* **EXERCISE DESCRIPTION**:
The records below must be copied in full, exactly as they read.

* **RAW DATA**:
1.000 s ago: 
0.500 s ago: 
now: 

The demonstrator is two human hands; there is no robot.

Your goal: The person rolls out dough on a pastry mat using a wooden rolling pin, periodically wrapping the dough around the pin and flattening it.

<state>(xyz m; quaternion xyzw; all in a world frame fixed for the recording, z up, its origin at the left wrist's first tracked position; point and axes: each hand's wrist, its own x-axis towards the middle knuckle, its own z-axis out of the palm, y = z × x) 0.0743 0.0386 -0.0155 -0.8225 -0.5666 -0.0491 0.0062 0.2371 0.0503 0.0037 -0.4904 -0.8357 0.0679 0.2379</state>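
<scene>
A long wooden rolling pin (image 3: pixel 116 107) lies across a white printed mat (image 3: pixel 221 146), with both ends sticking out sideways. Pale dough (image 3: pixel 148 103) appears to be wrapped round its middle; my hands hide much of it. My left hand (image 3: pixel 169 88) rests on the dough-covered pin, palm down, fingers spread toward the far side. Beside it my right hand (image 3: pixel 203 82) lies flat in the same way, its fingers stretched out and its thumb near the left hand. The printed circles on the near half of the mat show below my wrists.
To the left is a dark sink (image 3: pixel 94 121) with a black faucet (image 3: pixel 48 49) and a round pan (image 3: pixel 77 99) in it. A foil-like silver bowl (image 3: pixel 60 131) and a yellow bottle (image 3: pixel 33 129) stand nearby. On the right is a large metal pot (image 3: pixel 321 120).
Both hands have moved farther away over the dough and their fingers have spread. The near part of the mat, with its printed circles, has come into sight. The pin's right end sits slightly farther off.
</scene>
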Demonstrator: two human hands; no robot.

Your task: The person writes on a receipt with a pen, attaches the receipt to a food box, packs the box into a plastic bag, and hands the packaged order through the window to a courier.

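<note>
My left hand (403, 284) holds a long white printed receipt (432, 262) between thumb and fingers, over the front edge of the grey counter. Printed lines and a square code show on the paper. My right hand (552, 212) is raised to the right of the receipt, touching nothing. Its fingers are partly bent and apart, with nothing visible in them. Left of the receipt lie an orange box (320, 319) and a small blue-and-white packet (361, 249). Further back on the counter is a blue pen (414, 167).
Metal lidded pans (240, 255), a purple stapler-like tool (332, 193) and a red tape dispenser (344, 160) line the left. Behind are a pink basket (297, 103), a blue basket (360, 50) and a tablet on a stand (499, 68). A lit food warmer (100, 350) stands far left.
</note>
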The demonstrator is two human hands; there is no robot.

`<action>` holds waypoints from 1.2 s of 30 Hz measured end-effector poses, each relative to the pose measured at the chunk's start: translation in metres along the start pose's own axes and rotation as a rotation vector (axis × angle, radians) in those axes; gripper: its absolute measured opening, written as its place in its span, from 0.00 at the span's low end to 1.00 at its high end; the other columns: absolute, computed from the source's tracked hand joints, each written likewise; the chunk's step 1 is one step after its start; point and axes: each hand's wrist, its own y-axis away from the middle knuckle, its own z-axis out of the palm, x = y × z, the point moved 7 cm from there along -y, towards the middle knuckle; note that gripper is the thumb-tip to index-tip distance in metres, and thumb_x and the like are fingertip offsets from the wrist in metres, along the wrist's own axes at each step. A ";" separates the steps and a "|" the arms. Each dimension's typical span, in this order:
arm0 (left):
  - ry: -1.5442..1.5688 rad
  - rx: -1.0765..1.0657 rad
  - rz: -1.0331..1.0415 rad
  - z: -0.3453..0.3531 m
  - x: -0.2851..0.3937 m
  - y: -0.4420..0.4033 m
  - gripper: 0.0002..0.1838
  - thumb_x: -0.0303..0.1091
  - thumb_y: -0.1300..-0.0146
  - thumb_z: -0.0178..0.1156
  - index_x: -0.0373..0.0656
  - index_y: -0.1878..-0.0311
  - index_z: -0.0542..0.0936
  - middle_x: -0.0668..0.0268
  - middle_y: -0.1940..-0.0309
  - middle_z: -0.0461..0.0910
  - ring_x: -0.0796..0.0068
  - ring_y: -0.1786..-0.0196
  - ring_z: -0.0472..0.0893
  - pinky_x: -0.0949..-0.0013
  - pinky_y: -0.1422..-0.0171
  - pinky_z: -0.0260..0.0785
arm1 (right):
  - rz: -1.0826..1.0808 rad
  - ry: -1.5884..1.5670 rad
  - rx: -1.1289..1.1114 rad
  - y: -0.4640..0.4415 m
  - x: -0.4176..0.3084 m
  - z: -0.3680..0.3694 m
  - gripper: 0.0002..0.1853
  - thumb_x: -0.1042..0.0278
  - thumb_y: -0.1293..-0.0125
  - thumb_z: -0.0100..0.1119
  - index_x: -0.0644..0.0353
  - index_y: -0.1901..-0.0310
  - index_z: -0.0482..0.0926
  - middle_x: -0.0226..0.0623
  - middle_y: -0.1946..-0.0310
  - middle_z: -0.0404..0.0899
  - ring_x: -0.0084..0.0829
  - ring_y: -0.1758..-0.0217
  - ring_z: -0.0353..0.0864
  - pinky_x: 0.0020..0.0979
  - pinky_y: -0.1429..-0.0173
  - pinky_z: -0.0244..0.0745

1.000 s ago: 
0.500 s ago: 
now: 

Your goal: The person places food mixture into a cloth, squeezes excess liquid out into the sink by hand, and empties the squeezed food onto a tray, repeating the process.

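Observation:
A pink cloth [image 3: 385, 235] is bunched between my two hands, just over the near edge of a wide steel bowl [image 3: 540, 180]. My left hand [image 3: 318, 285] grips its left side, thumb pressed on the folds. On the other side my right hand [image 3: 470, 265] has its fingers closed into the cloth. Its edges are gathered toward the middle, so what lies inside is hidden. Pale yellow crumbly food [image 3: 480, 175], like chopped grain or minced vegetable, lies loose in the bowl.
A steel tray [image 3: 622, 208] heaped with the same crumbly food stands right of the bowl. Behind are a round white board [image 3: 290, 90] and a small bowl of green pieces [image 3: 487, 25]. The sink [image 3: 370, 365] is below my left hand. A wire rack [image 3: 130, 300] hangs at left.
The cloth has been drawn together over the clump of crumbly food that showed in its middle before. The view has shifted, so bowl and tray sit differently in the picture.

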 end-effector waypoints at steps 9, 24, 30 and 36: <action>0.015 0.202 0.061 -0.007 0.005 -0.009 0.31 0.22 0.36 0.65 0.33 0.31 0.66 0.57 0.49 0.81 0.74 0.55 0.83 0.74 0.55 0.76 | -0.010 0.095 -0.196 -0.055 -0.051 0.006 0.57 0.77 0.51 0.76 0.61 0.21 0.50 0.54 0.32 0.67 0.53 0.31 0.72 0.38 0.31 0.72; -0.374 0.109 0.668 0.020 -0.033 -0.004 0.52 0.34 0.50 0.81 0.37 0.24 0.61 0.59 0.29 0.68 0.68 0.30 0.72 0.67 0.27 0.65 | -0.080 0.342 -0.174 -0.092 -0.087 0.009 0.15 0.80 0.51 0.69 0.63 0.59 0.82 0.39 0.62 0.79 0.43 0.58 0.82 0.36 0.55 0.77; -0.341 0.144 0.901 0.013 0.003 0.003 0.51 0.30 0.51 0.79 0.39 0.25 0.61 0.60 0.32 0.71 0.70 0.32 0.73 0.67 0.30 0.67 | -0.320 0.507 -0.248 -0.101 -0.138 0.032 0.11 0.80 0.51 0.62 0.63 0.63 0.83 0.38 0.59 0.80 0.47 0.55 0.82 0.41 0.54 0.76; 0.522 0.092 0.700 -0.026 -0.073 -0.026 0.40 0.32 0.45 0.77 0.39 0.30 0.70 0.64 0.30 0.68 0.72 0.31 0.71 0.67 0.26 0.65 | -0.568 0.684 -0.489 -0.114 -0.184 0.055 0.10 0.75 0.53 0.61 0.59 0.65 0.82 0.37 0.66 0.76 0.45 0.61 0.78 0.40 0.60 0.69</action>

* **WORKED SOLUTION**:
1.000 s ago: 
0.500 s ago: 
now: 

The demonstrator is two human hands; there is no robot.

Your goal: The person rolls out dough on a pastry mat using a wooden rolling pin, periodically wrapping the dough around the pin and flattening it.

<state>(xyz m; quaternion xyzw; all in a world frame fixed for the recording, z up, its origin at the left wrist's first tracked position; point and axes: each hand's wrist, its own x-axis towards the middle knuckle, its own z-axis out of the palm, y = z × x) 0.0743 0.0386 -0.0155 -0.8225 -0.5666 -0.0491 0.0062 0.2371 0.0503 0.0037 -0.4904 -0.8357 0.0679 0.2379</state>
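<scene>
A long wooden rolling pin (image 3: pixel 116 107) lies across a white printed mat (image 3: pixel 221 146), with both ends sticking out sideways. Pale dough (image 3: pixel 148 103) appears to be wrapped round its middle; my hands hide much of it. My left hand (image 3: pixel 169 88) rests on the dough-covered pin, palm down, fingers spread toward the far side. Beside it my right hand (image 3: pixel 203 82) lies flat in the same way, its fingers stretched out and its thumb near the left hand. The printed circles on the near half of the mat show below my wrists.
To the left is a dark sink (image 3: pixel 94 121) with a black faucet (image 3: pixel 48 49) and a round pan (image 3: pixel 77 99) in it. A foil-like silver bowl (image 3: pixel 60 131) and a yellow bottle (image 3: pixel 33 129) stand nearby. On the right is a large metal pot (image 3: pixel 321 120).
Both hands have moved farther away over the dough and their fingers have spread. The near part of the mat, with its printed circles, has come into sight. The pin's right end sits slightly farther off.
</scene>
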Demonstrator: two human hands; no robot.

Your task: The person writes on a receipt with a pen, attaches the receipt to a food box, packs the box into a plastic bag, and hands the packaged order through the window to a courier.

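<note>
My left hand (403, 284) holds a long white printed receipt (432, 262) between thumb and fingers, over the front edge of the grey counter. Printed lines and a square code show on the paper. My right hand (552, 212) is raised to the right of the receipt, touching nothing. Its fingers are partly bent and apart, with nothing visible in them. Left of the receipt lie an orange box (320, 319) and a small blue-and-white packet (361, 249). Further back on the counter is a blue pen (414, 167).
Metal lidded pans (240, 255), a purple stapler-like tool (332, 193) and a red tape dispenser (344, 160) line the left. Behind are a pink basket (297, 103), a blue basket (360, 50) and a tablet on a stand (499, 68). A lit food warmer (100, 350) stands far left.
</note>
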The demonstrator is two human hands; there is no robot.

`<action>` holds waypoints from 1.2 s of 30 Hz measured end-effector poses, each relative to the pose measured at the chunk's start: translation in metres along the start pose's own axes and rotation as a rotation vector (axis × angle, radians) in those axes; gripper: its absolute measured opening, written as its place in its span, from 0.00 at the span's low end to 1.00 at its high end; the other columns: absolute, computed from the source's tracked hand joints, each written likewise; the chunk's step 1 is one step after its start; point and axes: each hand's wrist, its own y-axis away from the middle knuckle, its own z-axis out of the palm, x = y × z, the point moved 7 cm from there along -y, towards the middle knuckle; note that gripper is the thumb-tip to index-tip distance in metres, and thumb_x and the like are fingertip offsets from the wrist in metres, along the wrist's own axes at each step. A ";" separates the steps and a "|" the arms. Each dimension's typical span, in this order:
arm0 (left):
  - ry: -1.5442..1.5688 rad
  - rx: -1.0765..1.0657 rad
  - rz: -1.0331..1.0415 rad
  - z: -0.3453..0.3531 m
  - x: -0.2851..0.3937 m
  - y: -0.4420..0.4033 m
  - gripper: 0.0002..0.1838
  - thumb_x: -0.0303..0.1091
  - thumb_y: -0.1300..-0.0146
  - thumb_z: -0.0178..0.1156
  - index_x: -0.0373..0.0656
  - index_y: -0.1878..-0.0311
  - index_z: -0.0542..0.0936
  - middle_x: -0.0668..0.0268
  - middle_y: -0.1940..-0.0309
  - middle_z: -0.0461..0.0910
  - ring_x: -0.0796..0.0068
  - ring_y: -0.1786..-0.0196
  - ring_z: -0.0472..0.0893
  - pinky_x: -0.0949..-0.0013
  - pinky_y: -0.1422..-0.0171
  - pinky_z: -0.0260..0.0785
arm1 (right):
  - rz: -1.0826..1.0808 rad
  - ry: -1.5884..1.5670 rad
  - rx: -1.1289..1.1114 rad
  - y: -0.4640..0.4415 m
  - x: -0.4176..0.3084 m
  - z: -0.3680..0.3694 m
  - gripper: 0.0002..0.1853
  - thumb_x: -0.1042..0.0278
  - thumb_y: -0.1293..-0.0125
  - thumb_z: -0.0100..0.1119
  - index_x: -0.0644..0.0353
  - index_y: -0.1901..-0.0310
  - index_z: -0.0482..0.0926
  - middle_x: -0.0226..0.0623
  - middle_y: -0.1946..-0.0310
  - middle_z: -0.0404..0.0899
  - ring_x: -0.0084..0.0829
  - ring_y: -0.1758..-0.0217
  - ring_z: -0.0353..0.0864
  - pinky_x: 0.0020..0.0979
  - pinky_y: -0.1429..-0.0173
  - pinky_z: -0.0244..0.0745

1.000 s ago: 
0.500 s ago: 
now: 

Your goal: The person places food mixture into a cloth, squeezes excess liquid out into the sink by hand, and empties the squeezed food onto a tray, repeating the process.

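Observation:
A pink cloth [image 3: 385, 235] is bunched between my two hands, just over the near edge of a wide steel bowl [image 3: 540, 180]. My left hand [image 3: 318, 285] grips its left side, thumb pressed on the folds. On the other side my right hand [image 3: 470, 265] has its fingers closed into the cloth. Its edges are gathered toward the middle, so what lies inside is hidden. Pale yellow crumbly food [image 3: 480, 175], like chopped grain or minced vegetable, lies loose in the bowl.
A steel tray [image 3: 622, 208] heaped with the same crumbly food stands right of the bowl. Behind are a round white board [image 3: 290, 90] and a small bowl of green pieces [image 3: 487, 25]. The sink [image 3: 370, 365] is below my left hand. A wire rack [image 3: 130, 300] hangs at left.
The cloth has been drawn together over the clump of crumbly food that showed in its middle before. The view has shifted, so bowl and tray sit differently in the picture.
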
 end-effector waypoints at steps 9, 24, 30 and 36: <action>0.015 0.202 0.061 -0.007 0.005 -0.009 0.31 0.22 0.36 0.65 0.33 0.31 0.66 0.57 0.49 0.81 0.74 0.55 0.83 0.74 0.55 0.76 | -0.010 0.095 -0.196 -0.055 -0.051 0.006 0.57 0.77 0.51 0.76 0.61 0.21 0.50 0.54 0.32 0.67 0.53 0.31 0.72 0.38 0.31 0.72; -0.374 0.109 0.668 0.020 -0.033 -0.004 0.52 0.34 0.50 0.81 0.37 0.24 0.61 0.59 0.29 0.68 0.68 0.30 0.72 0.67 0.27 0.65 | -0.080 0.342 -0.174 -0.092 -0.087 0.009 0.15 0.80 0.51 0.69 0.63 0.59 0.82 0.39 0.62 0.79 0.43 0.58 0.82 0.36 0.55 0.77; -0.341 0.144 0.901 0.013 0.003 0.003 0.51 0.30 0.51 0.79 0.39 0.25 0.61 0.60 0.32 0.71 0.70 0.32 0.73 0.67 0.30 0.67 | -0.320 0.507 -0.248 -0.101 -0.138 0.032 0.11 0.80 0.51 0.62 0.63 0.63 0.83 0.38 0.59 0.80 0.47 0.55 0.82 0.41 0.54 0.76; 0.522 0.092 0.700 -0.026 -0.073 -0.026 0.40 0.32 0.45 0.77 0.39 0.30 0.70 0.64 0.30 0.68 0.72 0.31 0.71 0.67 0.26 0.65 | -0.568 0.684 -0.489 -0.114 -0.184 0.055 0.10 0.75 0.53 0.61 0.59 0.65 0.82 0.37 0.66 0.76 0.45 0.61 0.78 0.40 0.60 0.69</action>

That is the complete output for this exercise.